On the local level, D.A.s have prosecuted at least 200 women
across the U.S. on various theories of fetal abuse, according to
the Center for Reproductive Law and Policy, which represents many
of the women. The center is currently helping defend Shannon
Moss, a Georgia woman who gave birth to twins last year, one of
whom died five minutes after being born. Authorities charged Moss
with murder after she tested positive for methamphetamine, though
an autopsy later found no traces of drugs in the child. Her case
has been stalled for a year.
Some of the most dramatic cases have nothing to do with drugs.
Last month in Attleboro, Mass., a judge ordered Rebecca Corneau
to be sent to a center for pregnant inmates until she gives
birth, which will be any day. Last year Corneau gave birth to a
son, who died soon afterward. Prosecutors say he would have lived
had he undergone a routine procedure to clear his fragile lungs,
but Corneau belongs to a religious sect that rejects modern
medicine. She also rejects the authority of the government, and
so has declined to hire a lawyer. The A.C.L.U. has asked the
state's high court to step in anyway, since there's no evidence
that this fetus is in imminent danger. The court has declined.
The cases may seem morally tricky, but in most states they are
legally straightforward. The prosecutions almost never hold up
because courts rule that when the relevant laws were passed, they
were not intended to apply to fetuses.
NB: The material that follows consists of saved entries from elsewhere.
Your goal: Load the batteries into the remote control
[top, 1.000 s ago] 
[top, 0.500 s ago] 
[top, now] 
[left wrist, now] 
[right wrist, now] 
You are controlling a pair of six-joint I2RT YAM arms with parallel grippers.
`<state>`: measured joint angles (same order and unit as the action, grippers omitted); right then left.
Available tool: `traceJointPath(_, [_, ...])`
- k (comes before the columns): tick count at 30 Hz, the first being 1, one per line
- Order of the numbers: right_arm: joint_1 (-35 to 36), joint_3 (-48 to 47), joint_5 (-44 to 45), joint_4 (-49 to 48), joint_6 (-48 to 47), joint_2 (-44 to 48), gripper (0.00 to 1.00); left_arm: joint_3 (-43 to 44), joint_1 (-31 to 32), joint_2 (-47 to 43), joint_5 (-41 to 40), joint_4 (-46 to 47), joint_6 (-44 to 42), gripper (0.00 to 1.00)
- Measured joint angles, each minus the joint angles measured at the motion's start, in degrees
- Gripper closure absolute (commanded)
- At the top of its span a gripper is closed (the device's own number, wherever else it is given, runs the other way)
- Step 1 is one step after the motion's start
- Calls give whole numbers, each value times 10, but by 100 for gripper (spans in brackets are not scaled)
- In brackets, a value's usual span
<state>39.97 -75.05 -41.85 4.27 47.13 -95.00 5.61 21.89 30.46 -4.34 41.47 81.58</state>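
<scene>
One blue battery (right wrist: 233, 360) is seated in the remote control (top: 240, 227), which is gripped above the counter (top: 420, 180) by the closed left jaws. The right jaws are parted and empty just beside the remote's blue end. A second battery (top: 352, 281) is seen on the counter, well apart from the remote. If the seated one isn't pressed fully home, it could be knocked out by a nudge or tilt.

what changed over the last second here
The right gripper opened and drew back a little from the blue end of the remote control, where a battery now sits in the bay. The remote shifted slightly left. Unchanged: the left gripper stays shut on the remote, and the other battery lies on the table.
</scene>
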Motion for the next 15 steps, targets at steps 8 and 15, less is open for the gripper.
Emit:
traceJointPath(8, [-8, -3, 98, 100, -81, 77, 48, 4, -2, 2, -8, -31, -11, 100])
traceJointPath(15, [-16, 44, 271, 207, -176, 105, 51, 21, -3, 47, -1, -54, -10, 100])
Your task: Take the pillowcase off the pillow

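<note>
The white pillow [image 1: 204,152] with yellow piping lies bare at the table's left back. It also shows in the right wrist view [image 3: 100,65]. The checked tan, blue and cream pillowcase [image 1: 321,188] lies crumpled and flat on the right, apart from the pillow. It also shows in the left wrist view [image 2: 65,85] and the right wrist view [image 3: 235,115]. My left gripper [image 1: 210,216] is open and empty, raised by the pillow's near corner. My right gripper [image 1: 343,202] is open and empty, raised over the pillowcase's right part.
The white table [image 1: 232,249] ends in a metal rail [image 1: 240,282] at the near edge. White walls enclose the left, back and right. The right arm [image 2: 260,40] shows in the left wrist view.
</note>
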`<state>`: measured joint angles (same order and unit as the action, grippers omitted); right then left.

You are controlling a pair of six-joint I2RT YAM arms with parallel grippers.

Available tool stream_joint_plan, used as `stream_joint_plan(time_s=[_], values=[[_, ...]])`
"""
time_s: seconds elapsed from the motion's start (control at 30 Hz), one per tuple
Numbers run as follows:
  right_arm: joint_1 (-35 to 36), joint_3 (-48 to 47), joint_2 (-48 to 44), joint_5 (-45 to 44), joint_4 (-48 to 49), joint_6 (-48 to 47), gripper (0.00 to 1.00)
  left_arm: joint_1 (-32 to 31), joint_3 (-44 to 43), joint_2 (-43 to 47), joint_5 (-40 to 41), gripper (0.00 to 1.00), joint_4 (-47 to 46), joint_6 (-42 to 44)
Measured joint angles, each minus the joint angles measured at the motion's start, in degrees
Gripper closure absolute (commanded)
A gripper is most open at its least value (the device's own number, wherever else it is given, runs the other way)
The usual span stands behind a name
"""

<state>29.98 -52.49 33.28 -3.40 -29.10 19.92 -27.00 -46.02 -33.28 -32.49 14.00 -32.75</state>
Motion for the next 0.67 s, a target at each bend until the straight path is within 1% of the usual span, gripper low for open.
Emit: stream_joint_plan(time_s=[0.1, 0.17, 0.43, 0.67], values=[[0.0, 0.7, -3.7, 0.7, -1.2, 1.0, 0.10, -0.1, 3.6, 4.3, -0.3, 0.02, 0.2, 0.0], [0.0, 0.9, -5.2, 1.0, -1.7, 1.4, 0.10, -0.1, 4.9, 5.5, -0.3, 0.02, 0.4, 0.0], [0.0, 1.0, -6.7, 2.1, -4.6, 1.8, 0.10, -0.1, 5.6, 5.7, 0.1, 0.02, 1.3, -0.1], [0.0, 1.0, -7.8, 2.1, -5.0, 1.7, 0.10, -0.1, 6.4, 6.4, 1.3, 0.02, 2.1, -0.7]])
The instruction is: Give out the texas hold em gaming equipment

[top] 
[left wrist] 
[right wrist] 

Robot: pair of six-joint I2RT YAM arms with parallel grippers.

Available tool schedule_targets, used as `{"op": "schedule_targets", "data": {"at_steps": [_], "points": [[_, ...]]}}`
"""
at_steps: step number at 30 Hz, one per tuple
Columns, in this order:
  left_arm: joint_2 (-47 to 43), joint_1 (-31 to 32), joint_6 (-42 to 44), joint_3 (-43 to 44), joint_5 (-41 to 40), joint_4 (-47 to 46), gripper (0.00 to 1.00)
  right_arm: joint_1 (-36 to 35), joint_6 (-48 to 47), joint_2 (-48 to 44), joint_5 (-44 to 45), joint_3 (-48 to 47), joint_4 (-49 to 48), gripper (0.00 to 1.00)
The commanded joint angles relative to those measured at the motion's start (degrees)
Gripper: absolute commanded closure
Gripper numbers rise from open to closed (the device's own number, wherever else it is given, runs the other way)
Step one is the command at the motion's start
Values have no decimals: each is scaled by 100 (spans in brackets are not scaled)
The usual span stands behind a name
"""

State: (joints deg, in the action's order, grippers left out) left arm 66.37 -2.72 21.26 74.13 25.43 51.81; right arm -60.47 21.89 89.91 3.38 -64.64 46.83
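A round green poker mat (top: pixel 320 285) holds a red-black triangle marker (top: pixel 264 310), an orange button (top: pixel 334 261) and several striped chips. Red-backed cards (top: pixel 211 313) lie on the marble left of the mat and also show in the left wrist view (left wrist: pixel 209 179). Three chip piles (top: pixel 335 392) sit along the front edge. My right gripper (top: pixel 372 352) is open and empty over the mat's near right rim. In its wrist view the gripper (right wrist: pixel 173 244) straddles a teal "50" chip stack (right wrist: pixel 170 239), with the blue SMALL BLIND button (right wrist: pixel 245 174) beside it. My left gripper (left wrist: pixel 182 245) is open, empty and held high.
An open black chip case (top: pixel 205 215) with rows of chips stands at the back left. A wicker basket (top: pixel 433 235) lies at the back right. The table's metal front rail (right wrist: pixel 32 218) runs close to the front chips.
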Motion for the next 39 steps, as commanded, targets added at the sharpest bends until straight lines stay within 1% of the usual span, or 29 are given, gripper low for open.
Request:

In 21 of the 22 states
where women have challenged fetal-abuse charges, courts have
rejected the charges, according to the reproductive-law center.
The most recent decision came last year, when a Wisconsin court
dismissed charges of attempted murder against Deborah Zimmerman.
She drank heavily during her ninth month of pregnancy, even got
drunk, prosecutors allege, on the day she was to deliver her
child, who, born sickly, is now apparently healthy.
Should authorities ever intervene between a woman and her fetus?
Lynn Paltrow, who directs National Advocates for Pregnant Women,
says no. "Women have a right to make decisions regarding their
own bodily integrity, [and] that does not stop when they become
pregnant," she argues. But what about cases like that of a Utah
woman who snorted so much methamphetamine that her fetus was
stillborn? "Who are we protecting?" asks Robert Hood, the
Charleston lawyer defending South Carolina and its drug-testing
policy. "The woman, so she can kill her baby? Or is society going
to step up to the plate and protect that baby?" Those are
questions that even judges have trouble answering.